WORK INSTRUCTIONS
Look through the listing underneath for "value", and copy every line that has it.

──────── PROVIDED MATERIAL ────────

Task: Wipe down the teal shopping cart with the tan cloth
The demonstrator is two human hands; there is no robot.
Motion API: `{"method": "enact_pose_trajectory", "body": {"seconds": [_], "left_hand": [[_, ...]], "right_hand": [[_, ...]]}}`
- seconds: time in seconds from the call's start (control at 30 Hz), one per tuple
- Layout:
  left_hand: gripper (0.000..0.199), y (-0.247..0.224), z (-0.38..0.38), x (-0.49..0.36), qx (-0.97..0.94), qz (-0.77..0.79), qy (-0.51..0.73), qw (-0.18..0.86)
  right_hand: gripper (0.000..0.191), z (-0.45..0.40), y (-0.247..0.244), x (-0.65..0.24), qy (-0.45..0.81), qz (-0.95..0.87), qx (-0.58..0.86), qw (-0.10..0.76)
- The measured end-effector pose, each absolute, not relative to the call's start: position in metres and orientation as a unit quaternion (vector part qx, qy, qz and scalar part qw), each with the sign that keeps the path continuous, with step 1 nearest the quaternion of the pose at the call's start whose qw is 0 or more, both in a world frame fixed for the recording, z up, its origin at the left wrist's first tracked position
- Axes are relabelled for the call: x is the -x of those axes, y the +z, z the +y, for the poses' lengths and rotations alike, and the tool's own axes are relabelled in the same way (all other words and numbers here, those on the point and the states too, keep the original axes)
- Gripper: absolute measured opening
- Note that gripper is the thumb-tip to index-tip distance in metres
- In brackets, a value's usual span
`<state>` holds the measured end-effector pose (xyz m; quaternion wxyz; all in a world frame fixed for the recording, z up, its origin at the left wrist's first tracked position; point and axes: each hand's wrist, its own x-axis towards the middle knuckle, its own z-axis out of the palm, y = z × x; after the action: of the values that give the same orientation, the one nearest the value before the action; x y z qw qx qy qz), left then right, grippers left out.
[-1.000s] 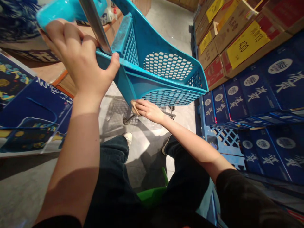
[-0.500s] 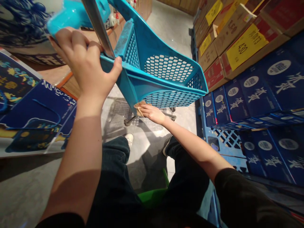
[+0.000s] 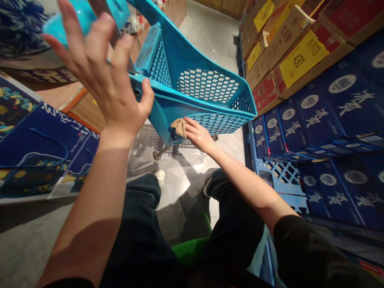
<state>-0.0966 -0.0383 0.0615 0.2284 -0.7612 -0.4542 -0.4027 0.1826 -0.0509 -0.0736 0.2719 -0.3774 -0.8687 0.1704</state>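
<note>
In the upper left of the frame, my left hand is open, fingers lifted and fanned in front of the metal pole, the thumb against or just beside the rear corner of the basket; I can't tell whether it touches. Near that corner, I judge, it is well placed to steady the cart. A glossy blue handle lies behind my raised fingers.

At the centre, my right hand has the cloth gripped at the fingertips, up against the basket's outer side, near its lower rear end. The fingers lie fairly straight, probably because that keeps the cloth against the sloping wall; my thumb is hidden. The cloth is tan, soft and crumpled, bunched beyond my fingertips.

The basket, from upper centre towards the middle, is hard blue plastic: smooth, curved rims, walls pierced by a honeycomb of rounded holes, and a scuffed, dull seat flap at the back. Under it, a small wheel rests on the pale, smooth floor. At right, glossy blue boxes stand squarely below matt brown cartons.
</note>
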Motion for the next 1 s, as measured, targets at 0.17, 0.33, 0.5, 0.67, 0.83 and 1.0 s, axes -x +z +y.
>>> {"method": "enact_pose_trajectory", "body": {"seconds": [0.17, 0.33, 0.5, 0.67, 0.83, 1.0], "left_hand": [[0.059, 0.069, -0.061, 0.048, 0.850, -0.437, -0.293, -0.018], [0.057, 0.067, -0.059, 0.026, 0.846, -0.444, -0.280, -0.096], [0.048, 0.068, -0.050, 0.023, 0.826, -0.474, -0.294, -0.080], [0.043, 0.061, -0.042, 0.012, 0.819, -0.475, -0.315, -0.065], [0.046, 0.054, -0.041, 0.001, 0.806, -0.481, -0.342, -0.051], [0.044, 0.052, -0.041, 0.005, 0.805, -0.486, -0.337, -0.044]], "right_hand": [[0.037, -0.061, -0.094, -0.165, 0.193, -0.887, 0.369, 0.200], [0.032, -0.051, -0.071, -0.185, 0.125, -0.870, 0.392, 0.271], [0.033, -0.040, -0.047, -0.244, 0.018, -0.844, 0.429, 0.321], [0.034, -0.046, -0.044, -0.274, -0.079, -0.832, 0.451, 0.312], [0.020, -0.056, -0.039, -0.255, -0.093, -0.805, 0.493, 0.317], [0.018, -0.054, -0.033, -0.251, -0.078, -0.793, 0.509, 0.326]]}}
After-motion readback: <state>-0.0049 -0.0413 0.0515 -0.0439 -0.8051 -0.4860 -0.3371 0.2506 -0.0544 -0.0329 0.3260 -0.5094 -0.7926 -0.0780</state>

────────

WRITTEN RESPONSE
- In brackets, a value's usual span
`<state>` holds the measured end-effector pose (xyz m; quaternion wxyz; all in a world frame fixed for the recording, z up, its origin at the left wrist's first tracked position; point and axes: each hand's wrist, its own x-axis towards the middle knuckle, its own z-axis out of the palm, y = z × x; after the action: of the values that give the same orientation, the one nearest the value before the action; x y z qw qx qy qz), left then right, grippers left out.

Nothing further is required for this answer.